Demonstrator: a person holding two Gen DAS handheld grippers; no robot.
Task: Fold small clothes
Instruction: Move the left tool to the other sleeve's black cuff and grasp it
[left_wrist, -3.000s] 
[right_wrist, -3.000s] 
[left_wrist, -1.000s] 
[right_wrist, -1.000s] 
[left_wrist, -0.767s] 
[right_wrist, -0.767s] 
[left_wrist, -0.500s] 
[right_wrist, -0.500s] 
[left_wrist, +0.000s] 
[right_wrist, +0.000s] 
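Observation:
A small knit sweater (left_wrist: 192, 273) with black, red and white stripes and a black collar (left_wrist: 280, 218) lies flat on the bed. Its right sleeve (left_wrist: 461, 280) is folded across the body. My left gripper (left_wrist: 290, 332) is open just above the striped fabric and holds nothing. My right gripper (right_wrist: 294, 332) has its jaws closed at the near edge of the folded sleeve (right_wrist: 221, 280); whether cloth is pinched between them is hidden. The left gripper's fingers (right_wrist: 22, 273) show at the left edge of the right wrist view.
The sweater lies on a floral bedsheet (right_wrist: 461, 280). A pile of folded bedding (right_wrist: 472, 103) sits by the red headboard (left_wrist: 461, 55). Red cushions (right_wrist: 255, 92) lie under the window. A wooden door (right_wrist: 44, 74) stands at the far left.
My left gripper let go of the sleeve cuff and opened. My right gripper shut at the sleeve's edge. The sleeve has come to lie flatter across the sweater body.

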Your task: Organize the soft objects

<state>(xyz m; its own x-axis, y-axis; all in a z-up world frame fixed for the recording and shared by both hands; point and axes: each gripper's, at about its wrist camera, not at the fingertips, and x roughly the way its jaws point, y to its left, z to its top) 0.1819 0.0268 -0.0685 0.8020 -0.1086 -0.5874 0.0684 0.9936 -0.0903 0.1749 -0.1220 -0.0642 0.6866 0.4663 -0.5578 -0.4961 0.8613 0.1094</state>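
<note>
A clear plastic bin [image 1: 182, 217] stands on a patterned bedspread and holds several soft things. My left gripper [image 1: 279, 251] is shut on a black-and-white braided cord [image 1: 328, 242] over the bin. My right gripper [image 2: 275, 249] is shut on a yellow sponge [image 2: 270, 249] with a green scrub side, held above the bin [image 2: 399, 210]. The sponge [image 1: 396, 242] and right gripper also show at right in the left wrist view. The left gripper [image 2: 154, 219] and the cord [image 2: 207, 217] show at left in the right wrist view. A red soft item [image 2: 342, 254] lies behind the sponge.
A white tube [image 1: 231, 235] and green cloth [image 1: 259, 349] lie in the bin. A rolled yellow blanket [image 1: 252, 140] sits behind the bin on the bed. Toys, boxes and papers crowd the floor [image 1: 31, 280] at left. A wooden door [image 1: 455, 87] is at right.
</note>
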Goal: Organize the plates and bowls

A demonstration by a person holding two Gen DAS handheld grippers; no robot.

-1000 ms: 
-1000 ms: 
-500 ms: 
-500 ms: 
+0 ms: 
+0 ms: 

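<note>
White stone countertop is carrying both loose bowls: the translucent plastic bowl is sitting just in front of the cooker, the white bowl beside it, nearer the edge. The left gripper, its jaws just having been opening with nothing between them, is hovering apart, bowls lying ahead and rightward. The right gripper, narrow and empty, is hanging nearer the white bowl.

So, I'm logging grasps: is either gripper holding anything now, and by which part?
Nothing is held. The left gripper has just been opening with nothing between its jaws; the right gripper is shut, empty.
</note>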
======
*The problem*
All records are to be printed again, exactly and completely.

*Written answer*
Demonstrator: a person holding two Gen DAS handheld grippers; no robot.
Task: Fold small clothes
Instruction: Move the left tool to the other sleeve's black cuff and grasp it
[left_wrist, -3.000s] 
[right_wrist, -3.000s] 
[left_wrist, -1.000s] 
[right_wrist, -1.000s] 
[left_wrist, -0.767s] 
[right_wrist, -0.767s] 
[left_wrist, -0.500s] 
[right_wrist, -0.500s] 
[left_wrist, +0.000s] 
[right_wrist, +0.000s] 
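Observation:
A small knit sweater (left_wrist: 192, 273) with black, red and white stripes and a black collar (left_wrist: 280, 218) lies flat on the bed. Its right sleeve (left_wrist: 461, 280) is folded across the body. My left gripper (left_wrist: 290, 332) is open just above the striped fabric and holds nothing. My right gripper (right_wrist: 294, 332) has its jaws closed at the near edge of the folded sleeve (right_wrist: 221, 280); whether cloth is pinched between them is hidden. The left gripper's fingers (right_wrist: 22, 273) show at the left edge of the right wrist view.
The sweater lies on a floral bedsheet (right_wrist: 461, 280). A pile of folded bedding (right_wrist: 472, 103) sits by the red headboard (left_wrist: 461, 55). Red cushions (right_wrist: 255, 92) lie under the window. A wooden door (right_wrist: 44, 74) stands at the far left.
My left gripper let go of the sleeve cuff and opened. My right gripper shut at the sleeve's edge. The sleeve has come to lie flatter across the sweater body.
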
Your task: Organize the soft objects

<state>(xyz m; its own x-axis, y-axis; all in a z-up world frame fixed for the recording and shared by both hands; point and axes: each gripper's, at about its wrist camera, not at the fingertips, and x roughly the way its jaws point, y to its left, z to its top) 0.1819 0.0268 -0.0685 0.8020 -0.1086 -0.5874 0.0684 0.9936 -0.0903 0.1749 -0.1220 -0.0642 0.6866 0.4663 -0.5578 -0.4961 0.8613 0.1094</state>
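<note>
A clear plastic bin [image 1: 182, 217] stands on a patterned bedspread and holds several soft things. My left gripper [image 1: 279, 251] is shut on a black-and-white braided cord [image 1: 328, 242] over the bin. My right gripper [image 2: 275, 249] is shut on a yellow sponge [image 2: 270, 249] with a green scrub side, held above the bin [image 2: 399, 210]. The sponge [image 1: 396, 242] and right gripper also show at right in the left wrist view. The left gripper [image 2: 154, 219] and the cord [image 2: 207, 217] show at left in the right wrist view. A red soft item [image 2: 342, 254] lies behind the sponge.
A white tube [image 1: 231, 235] and green cloth [image 1: 259, 349] lie in the bin. A rolled yellow blanket [image 1: 252, 140] sits behind the bin on the bed. Toys, boxes and papers crowd the floor [image 1: 31, 280] at left. A wooden door [image 1: 455, 87] is at right.
</note>
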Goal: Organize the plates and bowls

A demonstration by a person holding two Gen DAS handheld grippers; no robot.

-1000 ms: 
-1000 ms: 
-500 ms: 
-500 ms: 
+0 ms: 
+0 ms: 

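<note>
White stone countertop is carrying both loose bowls: the translucent plastic bowl is sitting just in front of the cooker, the white bowl beside it, nearer the edge. The left gripper, its jaws just having been opening with nothing between them, is hovering apart, bowls lying ahead and rightward. The right gripper, narrow and empty, is hanging nearer the white bowl.

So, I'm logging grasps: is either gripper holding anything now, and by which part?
Nothing is held. The left gripper has just been opening with nothing between its jaws; the right gripper is shut, empty.
</note>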

That's the full output for the exercise.